“A volte ritornano” è un modo di dire sempre di grande attualità. In questo caso parliamo di scuola e del ciclico tentativo di “regionalizzare il sistema d’istruzione”. Accarezza questo obiettivo da sempre la Lega in particolare, ma il timore è che dietro le quinte ci siano altri. Nel novembre 2022, il ministro per gli Affari Regionali e le Autonomie Roberto Calderoli, ha presentato una bozza di DdL inerente le disposizioni per l’attuazione dell’autonomia differenziata (art.116 comma ter della Costituzione) con l’intento di porre fine al sistema nazionale della scuola, affidando alle regioni come è avvenuto per la sanità, l’istruzione scolastica oltre che professionale. Periodicamente si è tentato di disgregare il sistema scolastico italiano e per fortuna sino ad oggi non si è andati oltre le proposte. Sarà così anche per il futuro?
Certamente con la modifica del titolo V si è aperta una strada che va in questa pericolosa direzione e che potrebbe portare alla nascita di ben venti sistemi scolastici con tutte le conseguenze dl caso: diversi programmi, diversi sistemi di reclutamento del corpo docente, metodologie e contenuti ecc. Insomma una formazione culturale differenziata da cittadino a cittadino in base alla regione di provenienza, con il risultato di aumentare le diseguaglianze in un Paese già provato che non ha mai raggiunto la vera unitarietà.
Per i Socialisti la scuola rappresenta da sempre un pilastro fondamentale su cui poggiano identità culturale e crescita del Paese, perché crea quel capitale umano in grado di promuovere benessere sociale e tracciare i percorsi di vita alle future generazioni. Un Paese che non investe in istruzione è un Paese destinato al regresso, ed è quanto purtroppo è successo per tanto tempo in Italia.
Per tali ragioni, rilanciare la centralità della scuola nello sviluppo e riequilibrare i divari tra i territori è una sfida che non possiamo più perdere.
Per difendere il carattere unitario e nazionale del sistema pubblico d’istruzione, le parti sociali si sono mosse fin da subito, ma dalle opposizioni al Governo non abbiamo sentito battere un colpo. Noi siamo consapevoli della necessità di una riforma organica vera del sistema di istruzione italiano, che, al di là di qualche restyling parziale non ha più approvato riforme innovative dal secolo scorso, mentre la società ha subito cambiamenti di grande complessità.
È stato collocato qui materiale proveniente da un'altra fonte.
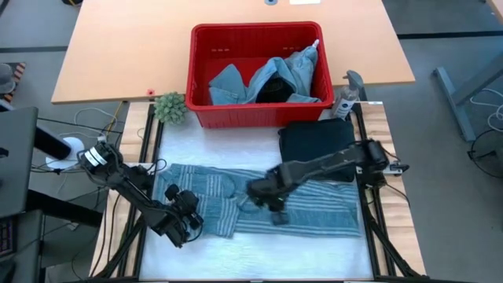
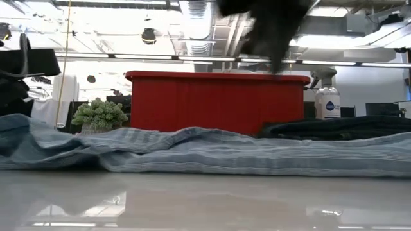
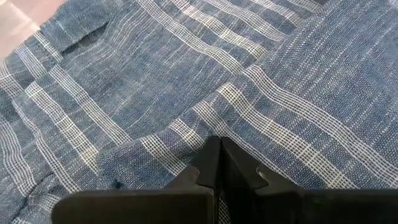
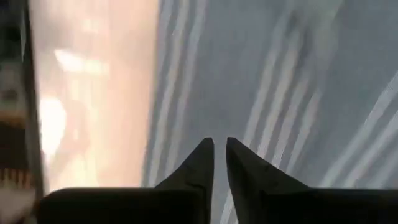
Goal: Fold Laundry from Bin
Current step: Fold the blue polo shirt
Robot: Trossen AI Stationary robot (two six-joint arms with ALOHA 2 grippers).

Mettere in campo una proposta complessiva, che tenga conto dell’evoluzione dell’organizzazione sociale e del lavoro che oggi presuppone maggiore flessibilità e programmi adeguati è quindi una priorità, altro è fare con la scuola quanto è stato fatto con la sanità, con tutti i limiti che il sistema ha mostrato, durante la pandemia.
Se com’è vero, la scuola ha il compito di sostenere i giovani nell’acquisizione di conoscenze e nello sviluppo di competenze che permettano loro di realizzare il proprio modello di vita, le proprie aspirazioni e di partecipare in maniera efficace alla vita della collettività, allora non si può pensare ad una riforma che acuisca i divari tra i territori.
Certamente un forte cambiamento è necessario: mettere in campo un diverso sistema di reclutamento e formazione, prevedere un innalzamento dei livelli culturali e scientifici, un riordino dei cicli in un’ottica di valorizzazione delle differenze, del pluralismo e della libertà. Valorizzazione e giusta motivazione per il personale della scuola, eliminazione degli insopportabili carichi burocratici, premiare il merito e ridare dignità al corpo docente, sono solo alcuni degli aspetti sui quali occorre lavorare, ma sempre in un’ottica di unità del sistema. L’auspicio è che il Parlamento ritrovi uno spazio d’azione politica e il ruolo che gli competono. Noi, su questo tema abbiamo le idee chiare.